The partnership between researchers and farmers is precious to feed the collection of 164 banks spread across the five regions of the country, guarding genetic resources or reproductive material of plants relevant to food and agriculture.

Embrapa’s seed collection currently has around 120,000 samples of nearly 700 agricultural species, collected over the 49 years of the state-owned company’s existence. All of them are preserved at 20 degrees centigrade below zero.

“In short, we have three ways to conserve. We conserve the seeds at low temperatures, in tissue cultures [test tubes with slow growth], or the plants in the field”, says Rosa Lía about the diversity of germplasm banks.

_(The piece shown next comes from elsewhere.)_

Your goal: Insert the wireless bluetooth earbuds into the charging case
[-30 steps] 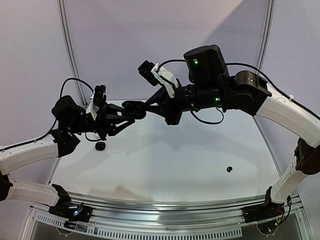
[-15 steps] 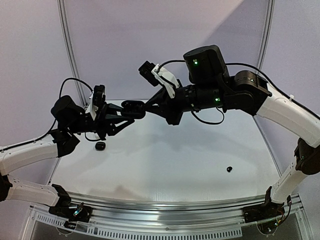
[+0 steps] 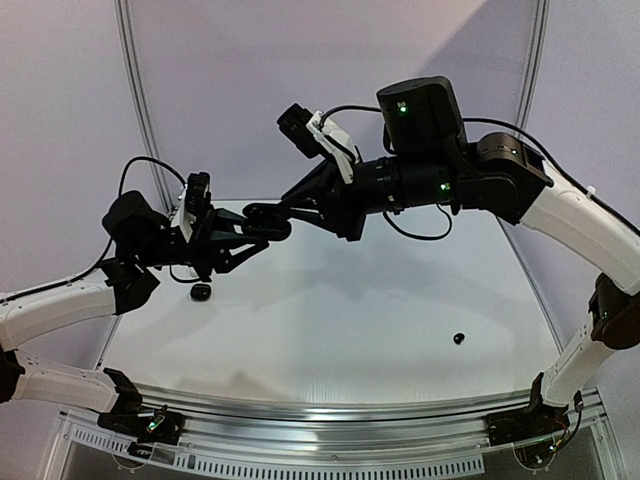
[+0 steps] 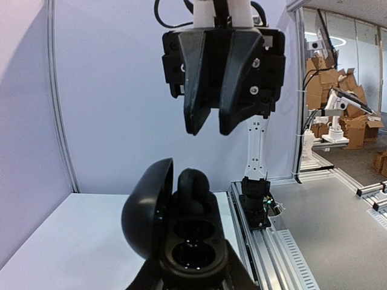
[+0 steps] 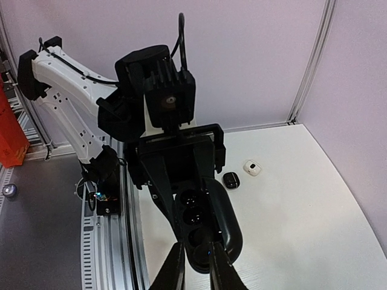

Beans, rice, corn, and pumpkins produce seeds called orthodox, which can be stored at low humidity and temperature in cold chambers, lasting for centuries. 

Mangoes, peaches, and avocados, on the other hand, produce so-called recalcitrant seeds, which cannot withstand the cold and, in order to germinate, need to be used immediately after harvesting. 

In this case, the germplasm bank translates into a plantation in the field. In several places in the country, banks of native fruit trees are maintained, affectionately nicknamed the Noah’s Ark of Brazilian native fruits.

“The Brazil nut [also called Brazil nut] bank, for example, is located in Pará, at Embrapa Amazônia Oriental, and the plants are cultivated in the field. 

We can’t keep the Brazil nut seed for a long time, it loses its viability”, says Rosa Lía. “We have several germplasm banks of Amazonian fruits, such as cupuaçu and camu-camu, kept in the field”.

Over the past 50 years, agricultural productivity has been affected worldwide by climate change. The latest report by the Intergovernmental Panel on Climate Change (IPCC) suggests that extreme events such as droughts, heat waves, and floods will have an impact on agriculture in Brazil. 

In a scenario of high emissions, studies show that rice production could fall by 6%, wheat production by 21%, and corn production by 10%.

Non-Arctic Cashews 

“The issue of climate change, with the possible melting of the polar ice caps, was a factor taken into account. 

So much so that the World Seed Bank of Svalbard was built 130 meters above the sea”, says Rosa Lia, who also occupies a chair on the International Advisory Panel in the management of the Global Seed Bank of Svalbard, located in Longyearbyen, the most north of the planet, in the middle of the Arctic Ocean.

Over there, it’s not German shepherds or geese who take care of security. The Norwegian archipelago of Svalbard has nearly a thousand polar bears, one for every three people. 

Inaugurated in February 2008 with the aim of conserving the biodiversity of the species of various crops in the world, the seed vault of humanity was excavated in solid mountain rock to withstand climate catastrophes and even a nuclear explosion. 

The steel door full of security systems opens the way to a tunnel 125 meters long that leads to three refrigerated chambers at minus 18 degrees centigrade, capable of storing 4.5 million seed samples.

The so-called “End of the World Seed Vault” already holds more than 1 million samples. Boxes sealed with the Brazilian flag and stuffed with rice, beans, pepper, onion, pumpkin, melon, watermelon, and corn seeds are part of its shelves. The next shipment of Brazilian seeds is approaching.

“The seeds are already in boxes, packaged, and we are in the documentation phase. Soon they will be sent by post”, says Rosa Lía. 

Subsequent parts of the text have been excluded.